Bradley's first appearance on the nationally televised Tony Awards was in 1997, when he was in the ensemble of Steel Pier, nominated for Best Musical. In a number set on the Atlantic City boardwalk, he played Mr. Peanut. After the broadcast, friends called him to say they'd caught him on TV, thinking he was one of the performers whose face could be seen. Nope, Bradley had to tell them, he was in the peanut costume.

Subbing for a dead guy happened on opening night of Spamalot in March. The five surviving members of Monty Python joined the cast on stage at the curtain call. Eric Idle, the Python who had spearheaded their material's transformation into a Broadway musical, asked Bradley to stand with them and hold up a photo of Graham Chapman (the deceased Python) and an urn containing Chapman's ashes. Or so the audience thought, until John Cleese took what was really an empty prop urn from Bradley and fumbled it.

Losing his head? Actually, he does that every night in Spamalot. He plays Sir Bors, who's decapitated by a killer rabbit in one of the most-anticipated Holy Grail bits. But at one performance during previews, Bradley's "head" popped off too early in the scene. Fortunately, he was standing in the background at the time and was able to adjust the head so the audience wouldn't notice.

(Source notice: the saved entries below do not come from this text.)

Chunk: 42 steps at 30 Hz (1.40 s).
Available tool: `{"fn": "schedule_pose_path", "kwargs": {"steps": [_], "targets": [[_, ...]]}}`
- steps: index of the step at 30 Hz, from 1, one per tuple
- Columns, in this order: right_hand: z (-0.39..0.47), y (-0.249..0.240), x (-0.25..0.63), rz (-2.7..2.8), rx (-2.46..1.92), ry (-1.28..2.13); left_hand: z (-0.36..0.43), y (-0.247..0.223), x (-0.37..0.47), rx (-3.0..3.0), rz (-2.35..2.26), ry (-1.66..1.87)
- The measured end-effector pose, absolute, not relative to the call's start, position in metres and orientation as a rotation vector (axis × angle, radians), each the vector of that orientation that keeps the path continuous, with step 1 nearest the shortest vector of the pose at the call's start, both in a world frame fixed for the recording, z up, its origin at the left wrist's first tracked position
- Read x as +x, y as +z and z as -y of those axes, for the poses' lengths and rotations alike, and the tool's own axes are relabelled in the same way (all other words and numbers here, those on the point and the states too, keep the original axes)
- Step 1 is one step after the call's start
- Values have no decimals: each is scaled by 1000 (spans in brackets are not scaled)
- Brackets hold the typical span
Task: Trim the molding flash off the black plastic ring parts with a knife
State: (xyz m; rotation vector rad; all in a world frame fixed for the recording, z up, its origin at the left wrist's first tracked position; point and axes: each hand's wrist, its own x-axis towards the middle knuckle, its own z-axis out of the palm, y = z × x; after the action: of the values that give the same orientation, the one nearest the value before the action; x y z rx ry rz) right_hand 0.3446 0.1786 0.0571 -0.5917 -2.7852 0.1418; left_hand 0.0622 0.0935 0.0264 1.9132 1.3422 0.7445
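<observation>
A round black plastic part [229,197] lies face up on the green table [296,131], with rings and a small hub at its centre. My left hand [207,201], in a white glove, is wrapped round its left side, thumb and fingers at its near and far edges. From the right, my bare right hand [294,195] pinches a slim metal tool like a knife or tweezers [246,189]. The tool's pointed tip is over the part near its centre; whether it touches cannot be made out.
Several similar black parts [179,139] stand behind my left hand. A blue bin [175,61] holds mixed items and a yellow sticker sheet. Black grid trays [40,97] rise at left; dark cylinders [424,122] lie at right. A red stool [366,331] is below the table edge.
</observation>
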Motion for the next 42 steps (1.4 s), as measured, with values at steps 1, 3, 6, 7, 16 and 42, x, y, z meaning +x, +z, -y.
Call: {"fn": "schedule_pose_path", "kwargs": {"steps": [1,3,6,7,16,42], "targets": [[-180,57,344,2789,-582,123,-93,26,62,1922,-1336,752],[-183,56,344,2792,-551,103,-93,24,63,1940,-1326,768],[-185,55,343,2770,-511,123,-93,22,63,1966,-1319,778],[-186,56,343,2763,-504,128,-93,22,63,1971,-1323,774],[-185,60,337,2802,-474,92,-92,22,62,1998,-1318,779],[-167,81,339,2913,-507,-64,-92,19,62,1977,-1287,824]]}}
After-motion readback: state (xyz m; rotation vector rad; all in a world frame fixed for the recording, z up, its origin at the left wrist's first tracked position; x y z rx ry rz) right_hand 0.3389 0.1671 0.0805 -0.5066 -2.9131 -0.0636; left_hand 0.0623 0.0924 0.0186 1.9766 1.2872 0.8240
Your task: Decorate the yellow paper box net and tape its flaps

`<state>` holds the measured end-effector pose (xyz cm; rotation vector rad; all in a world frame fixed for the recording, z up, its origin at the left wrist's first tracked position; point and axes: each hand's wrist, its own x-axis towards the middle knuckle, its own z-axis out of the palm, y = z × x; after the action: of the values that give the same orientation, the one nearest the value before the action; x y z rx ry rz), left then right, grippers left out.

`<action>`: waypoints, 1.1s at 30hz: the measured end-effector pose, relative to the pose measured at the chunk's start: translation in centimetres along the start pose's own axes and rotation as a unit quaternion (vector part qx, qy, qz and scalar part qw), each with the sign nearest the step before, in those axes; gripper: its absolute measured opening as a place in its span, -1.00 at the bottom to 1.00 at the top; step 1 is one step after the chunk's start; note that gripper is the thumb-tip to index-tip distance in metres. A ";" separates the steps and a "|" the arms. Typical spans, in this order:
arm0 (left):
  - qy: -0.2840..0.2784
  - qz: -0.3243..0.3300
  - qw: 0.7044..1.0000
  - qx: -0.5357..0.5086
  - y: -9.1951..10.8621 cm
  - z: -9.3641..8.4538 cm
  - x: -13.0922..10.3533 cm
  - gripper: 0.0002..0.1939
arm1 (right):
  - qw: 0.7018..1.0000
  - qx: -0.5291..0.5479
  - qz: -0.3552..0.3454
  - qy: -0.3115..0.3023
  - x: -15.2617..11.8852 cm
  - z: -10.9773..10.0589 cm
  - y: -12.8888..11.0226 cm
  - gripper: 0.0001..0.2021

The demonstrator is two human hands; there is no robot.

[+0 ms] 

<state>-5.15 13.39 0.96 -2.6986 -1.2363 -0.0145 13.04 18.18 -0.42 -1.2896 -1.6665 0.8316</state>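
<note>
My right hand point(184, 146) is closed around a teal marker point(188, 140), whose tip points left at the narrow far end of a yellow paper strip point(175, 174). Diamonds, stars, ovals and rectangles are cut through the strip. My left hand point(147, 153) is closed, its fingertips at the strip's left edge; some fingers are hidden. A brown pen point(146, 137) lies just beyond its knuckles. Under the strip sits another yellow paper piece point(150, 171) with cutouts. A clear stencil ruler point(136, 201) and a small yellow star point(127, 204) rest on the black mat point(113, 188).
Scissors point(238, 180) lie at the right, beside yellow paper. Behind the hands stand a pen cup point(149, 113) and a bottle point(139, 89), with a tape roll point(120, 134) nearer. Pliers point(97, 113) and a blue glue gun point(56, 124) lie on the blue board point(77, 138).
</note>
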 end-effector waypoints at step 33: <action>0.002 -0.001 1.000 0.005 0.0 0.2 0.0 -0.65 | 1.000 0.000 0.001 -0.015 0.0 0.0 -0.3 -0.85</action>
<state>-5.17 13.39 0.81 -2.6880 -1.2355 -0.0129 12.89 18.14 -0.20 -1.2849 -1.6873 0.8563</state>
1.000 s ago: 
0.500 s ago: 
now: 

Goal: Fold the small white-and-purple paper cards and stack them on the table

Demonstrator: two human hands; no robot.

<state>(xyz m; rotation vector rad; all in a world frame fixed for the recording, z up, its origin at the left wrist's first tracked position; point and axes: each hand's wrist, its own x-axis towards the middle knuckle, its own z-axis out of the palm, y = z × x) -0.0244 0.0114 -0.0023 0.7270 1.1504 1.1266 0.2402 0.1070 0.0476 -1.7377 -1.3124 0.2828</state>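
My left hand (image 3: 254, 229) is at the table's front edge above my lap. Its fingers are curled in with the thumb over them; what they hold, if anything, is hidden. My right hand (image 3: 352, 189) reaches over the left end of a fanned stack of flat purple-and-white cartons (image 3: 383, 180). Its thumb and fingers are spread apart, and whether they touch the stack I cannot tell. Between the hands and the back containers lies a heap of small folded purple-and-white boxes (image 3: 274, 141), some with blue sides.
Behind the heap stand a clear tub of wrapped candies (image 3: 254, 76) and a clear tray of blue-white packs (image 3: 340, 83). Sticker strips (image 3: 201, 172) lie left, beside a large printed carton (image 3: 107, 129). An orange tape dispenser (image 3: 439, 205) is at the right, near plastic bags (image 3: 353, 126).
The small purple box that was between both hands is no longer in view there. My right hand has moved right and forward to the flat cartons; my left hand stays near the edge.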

Bradley's other roles in Spamalot include a one-armed plague corpse, a mime and a Renaissance minstrel who does the bottle dance from Fiddler on the Roof. For a gypsy like Bradley, being in Spamalot is the equivalent of a star's "making it": With some fun parts in a mega-hit, he has job stability and a good paycheck. And adulation, even if it's not for him personally. "I told my mom, 'I feel like I'm a member of Bon Jovi,'" Bradley says. "I've never been in a show where the audience was this raucous. They're pumped, they love the show before it even starts. They scream like [we were] rock stars. Just the very entrance—once they hear the coconuts coming on. Some of them applaud for the character who's about to come on...they whistle along with 'The Bright Side'..."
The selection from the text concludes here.